Thursday, February 24, 2011

Skins, duex.

So as you probably gathered from my last blog, I watch Skins. Series 5 has been quite interesting so far, even just to study in terms of storytelling--like the points I made in the last blog. My favorite character hands down is Franky, and I’d like to talk about her and some other, general observations.

I did a google search or something and came across this LGBT website http://bit.ly/g0ZvrY where they were essentially talking about Franky’s androgyny and the fact that she is genderqueer, but there were also some very interesting reflections about skins as a whole.

Skins characters aren’t the impossibly clear-skinned, perfectly-haired, ingeniously-dressed, stick-thin, perfect-jawed plastics on 90210 — they look more like people we know. (Except Effy.
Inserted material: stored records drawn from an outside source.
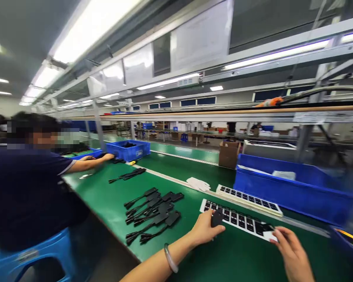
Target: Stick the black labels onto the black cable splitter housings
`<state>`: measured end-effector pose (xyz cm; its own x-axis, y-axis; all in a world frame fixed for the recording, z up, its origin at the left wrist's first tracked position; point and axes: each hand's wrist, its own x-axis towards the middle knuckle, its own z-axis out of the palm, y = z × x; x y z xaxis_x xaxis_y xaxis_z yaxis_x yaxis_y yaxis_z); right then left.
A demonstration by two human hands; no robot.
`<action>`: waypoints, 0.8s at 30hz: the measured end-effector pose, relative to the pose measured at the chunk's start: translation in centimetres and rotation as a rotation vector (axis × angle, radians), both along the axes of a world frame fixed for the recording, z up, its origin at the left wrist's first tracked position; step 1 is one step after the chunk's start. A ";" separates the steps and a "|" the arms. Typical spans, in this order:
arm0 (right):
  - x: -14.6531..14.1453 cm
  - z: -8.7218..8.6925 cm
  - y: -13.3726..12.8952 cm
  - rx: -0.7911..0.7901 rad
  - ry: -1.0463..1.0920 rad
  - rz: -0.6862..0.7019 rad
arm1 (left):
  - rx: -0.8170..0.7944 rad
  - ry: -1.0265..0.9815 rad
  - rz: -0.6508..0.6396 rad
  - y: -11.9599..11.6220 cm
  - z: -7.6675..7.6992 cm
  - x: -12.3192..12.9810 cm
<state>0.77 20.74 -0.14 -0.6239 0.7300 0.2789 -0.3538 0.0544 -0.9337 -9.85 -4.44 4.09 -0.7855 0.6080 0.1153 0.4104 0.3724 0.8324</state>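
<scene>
My left hand (204,229) rests on the green bench and pinches a small black part (216,219) at the near edge of a white sheet of black labels (238,219). A pale bangle circles that wrist. My right hand (291,252) touches the right end of the same sheet with its fingertips and holds nothing. A second label sheet (248,199) lies just behind. To the left of my left hand lies a pile of black cable adapters (153,213).
A co-worker in a dark shirt (26,192) sits at left on a blue stool, reaching toward a blue bin (129,150). A large blue bin (294,188) stands at right, white gloves (198,183) and more cables (128,175) lie mid-bench, a cardboard box (228,154) behind.
</scene>
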 end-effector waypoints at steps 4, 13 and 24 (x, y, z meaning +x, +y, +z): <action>0.3 2.4 -3.3 -0.089 0.001 0.108 | 0.237 -0.393 -0.165 3.4 -1.6 1.5; 1.5 3.8 -5.6 -0.074 0.028 0.228 | 0.487 -0.789 -0.303 3.4 -1.8 3.1; 1.8 3.6 -7.5 0.163 -0.163 0.190 | 0.465 -1.009 -0.499 3.2 -0.7 4.3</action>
<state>2.57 13.19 3.45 -0.7915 0.5495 0.2676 -0.2178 0.1555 -0.9635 -5.51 -1.26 3.36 -0.3402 0.9321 -0.1245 -0.4850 -0.0605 0.8724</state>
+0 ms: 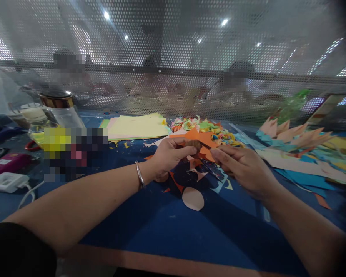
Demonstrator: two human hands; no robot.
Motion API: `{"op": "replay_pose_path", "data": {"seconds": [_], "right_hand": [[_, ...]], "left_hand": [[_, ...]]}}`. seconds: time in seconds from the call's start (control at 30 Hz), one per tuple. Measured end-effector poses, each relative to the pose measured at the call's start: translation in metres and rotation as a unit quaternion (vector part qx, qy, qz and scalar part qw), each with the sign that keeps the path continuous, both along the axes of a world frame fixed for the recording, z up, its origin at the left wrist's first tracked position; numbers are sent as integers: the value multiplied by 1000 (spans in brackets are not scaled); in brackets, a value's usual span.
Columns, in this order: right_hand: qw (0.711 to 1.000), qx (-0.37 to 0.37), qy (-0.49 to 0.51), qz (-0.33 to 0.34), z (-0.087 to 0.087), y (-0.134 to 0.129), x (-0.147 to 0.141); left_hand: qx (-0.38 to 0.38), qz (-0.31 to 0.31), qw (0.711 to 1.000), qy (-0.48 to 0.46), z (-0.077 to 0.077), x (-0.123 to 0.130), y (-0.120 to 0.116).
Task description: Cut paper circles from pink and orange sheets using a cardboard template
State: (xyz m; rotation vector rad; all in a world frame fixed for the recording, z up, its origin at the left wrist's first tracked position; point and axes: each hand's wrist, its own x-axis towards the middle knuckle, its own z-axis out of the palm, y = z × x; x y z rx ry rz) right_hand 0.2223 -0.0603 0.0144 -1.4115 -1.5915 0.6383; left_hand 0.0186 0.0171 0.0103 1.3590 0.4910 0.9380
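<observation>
Above the blue table, my left hand (168,156), with a bangle on its wrist, pinches thumb against fingers. Something small and brownish shows at its fingertips, too blurred to name. Facing it, my right hand (243,167) is closed around a thin dark pointed tool (205,145), whose tip reaches the left fingertips. Orange paper (192,134) lies just behind the fingers. Beneath the hands are cut paper scraps (175,181) in orange, pink and pale blue. A pale rounded paper piece (193,198) rests on the table nearer to me.
Stacked pale yellow sheets (138,126) lie behind my left hand. Beyond the hands is a heap of colourful small paper pieces (225,135). Folded peach paper shapes (294,132) and blue sheets (305,181) are at right. Jars (60,109) and a white charger (8,181) stand left; a perforated metal screen (173,46) closes the back.
</observation>
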Motion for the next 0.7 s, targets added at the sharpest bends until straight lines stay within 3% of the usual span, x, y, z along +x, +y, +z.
{"op": "replay_pose_path", "data": {"seconds": [0.7], "right_hand": [[998,34,-61,-6,3,-1,0]], "left_hand": [[-30,-6,999,28,6,-1,2]]}}
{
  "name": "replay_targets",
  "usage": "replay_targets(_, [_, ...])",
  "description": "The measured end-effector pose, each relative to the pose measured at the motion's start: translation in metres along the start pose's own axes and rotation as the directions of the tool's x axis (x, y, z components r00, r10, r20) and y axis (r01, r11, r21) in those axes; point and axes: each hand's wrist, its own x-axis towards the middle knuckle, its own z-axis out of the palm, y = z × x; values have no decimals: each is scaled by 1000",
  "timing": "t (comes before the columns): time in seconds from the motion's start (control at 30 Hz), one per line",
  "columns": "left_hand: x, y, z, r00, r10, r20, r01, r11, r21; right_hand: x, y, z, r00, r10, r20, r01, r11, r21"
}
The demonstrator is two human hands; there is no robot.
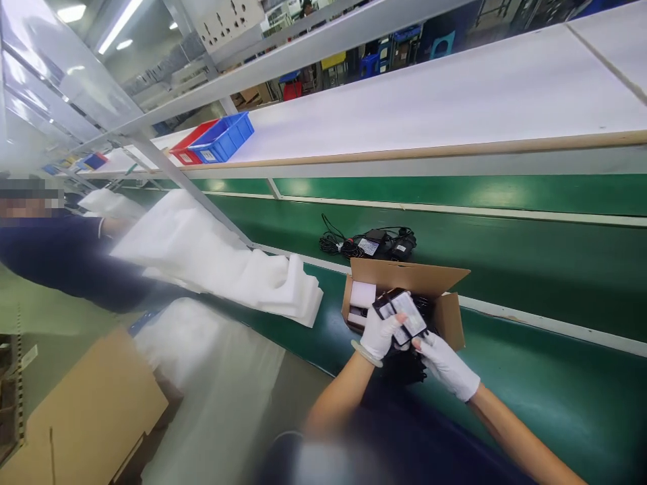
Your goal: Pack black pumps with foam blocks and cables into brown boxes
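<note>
Both my hands wear white gloves and hold a flat black item with white labels (410, 313), tilted above an open cardboard box (404, 271). My left hand (378, 333) grips its near left side, with the fingertips over the label. Pinching its lower right corner is my right hand (449, 362). In the box a white foam block (362, 294) sits at the left, and dark items lie partly hidden behind the held one. Black items (407, 369) show below my hands, too dark to make out. Beyond the box lie black power adapters with coiled cables (373, 244).
Stacked white foam sheets (217, 263) lie left of the box on the green bench (546, 384). A co-worker in dark clothing (55, 252) is at the left, blurred. Blue (225, 138) and red (189, 145) bins stand on the white shelf (429, 101). A large carton (85, 404) is lower left.
</note>
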Motion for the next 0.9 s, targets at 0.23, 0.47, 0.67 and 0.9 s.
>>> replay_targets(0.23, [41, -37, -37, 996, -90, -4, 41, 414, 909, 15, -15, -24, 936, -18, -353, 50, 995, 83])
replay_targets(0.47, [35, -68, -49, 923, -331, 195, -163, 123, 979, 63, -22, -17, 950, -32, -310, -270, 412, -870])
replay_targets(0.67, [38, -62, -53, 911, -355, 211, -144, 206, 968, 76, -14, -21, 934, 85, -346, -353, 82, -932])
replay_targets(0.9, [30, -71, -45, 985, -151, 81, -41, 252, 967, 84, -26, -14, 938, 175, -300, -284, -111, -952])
Nobody knows anyone who looks like Effy.)

More importantly, the kids in Skins are usually fucked, alienated and often quite sad, though occasionally gifted with transcendent moments of reckless, often drug/sex-induced happiness.

But we don’t want to be the kids on Skins. Why would we pattern our behavior after a group of kids who — in addition to sporting an alarmingly high mortality rate — overdose, go to jail, get beaten up, fail out of school, get sick, get institutionalized, wreck cars, become homeless, get robbed, get hit by cars/paralyzed and repeatedly screw up relationships, friendships and families?

Viewers want to be like the characters on 90210 or Gossip Girl; they want those shimmery, easy lives of effortless beauty and impossible, free-floating wealth where dysfunction is always more foreplay than disaster. Viewers envy Gossip Girls’s consequence-free world of framed college degrees and dark, sexy furniture.

We want to be Kelly Taylor or Blair Waldorf.

But we’re already Emily Fitch.

We’re already Franky Fitzgerald.

It’s just that nobody cared enough to talk about us before now.


I just love this idea. I think it has so many applications for storytelling. I have often thought about the problems of writing about characters like these because I felt as though I needed to have a moral moment or something where they realized how messed up they were. But here’s the thing--I think they know. They just… don’t care. Their way of coping with being boring and plain and unextraordinary is a hedonistic dive into whatever makes them feel the most numb.

If you try and superimpose morality on characters like that you’re doing them a disservice. The thing is, everyone has a moral code. It’s always different, but we always have them. If the writer is trying to change the character’s behavior and the course of their lives by having a moment of morality, that’s actually almost doing the character a disservice. There’s nothing wrong with a character who lives recklessly.

This seems very fertile to me, and very interesting as well. I shall be exploring it in my own work very, very soon.

3 comments:

Anonymous said...

Exactly! I'm excited to see some of this exploring, and now I kind of want to start watching this show.

-- pardonm3

M. said...

Hey dude <3

Everybody says the first season was best. In any case it's the beginning, so start there if you do :)

Zomzara said...

You have Skins in the US? I didn't even realise that there was a 5th series!
Skins is an inspiration for teen fiction. Over here teen fiction is all a bit twee and a lot of teens hate reading. It's because they'd rather watch stuff like Skins. Skins is exaggerated. The stuff they get up to is not the norm, though obviously select groups in any 6th form will have similarities. Teen literature is heavily controlled. Swearing, drugs references and violence are usually extremely thin on the ground (though obviously there are exceptions). No wonder kids stop reading in favour of tv, when tv isn't afraid to give kids what they want and literature is terrified of it.

I agree that morals need not be spelt out, and certainly the author shouldn't comment on the morals of their characters. The reader needs to work it out for themselves. That's the whole point. The Skins characters are cool, but mostly people don't behave in this way, and the problems the characters get into teaches us why it might be a bad idea to do so, but it is not didactic. It's just a way of vicariously living through an experience and learning whatever you get from it without being dictated to.

I might look series 5 up on 4OD then.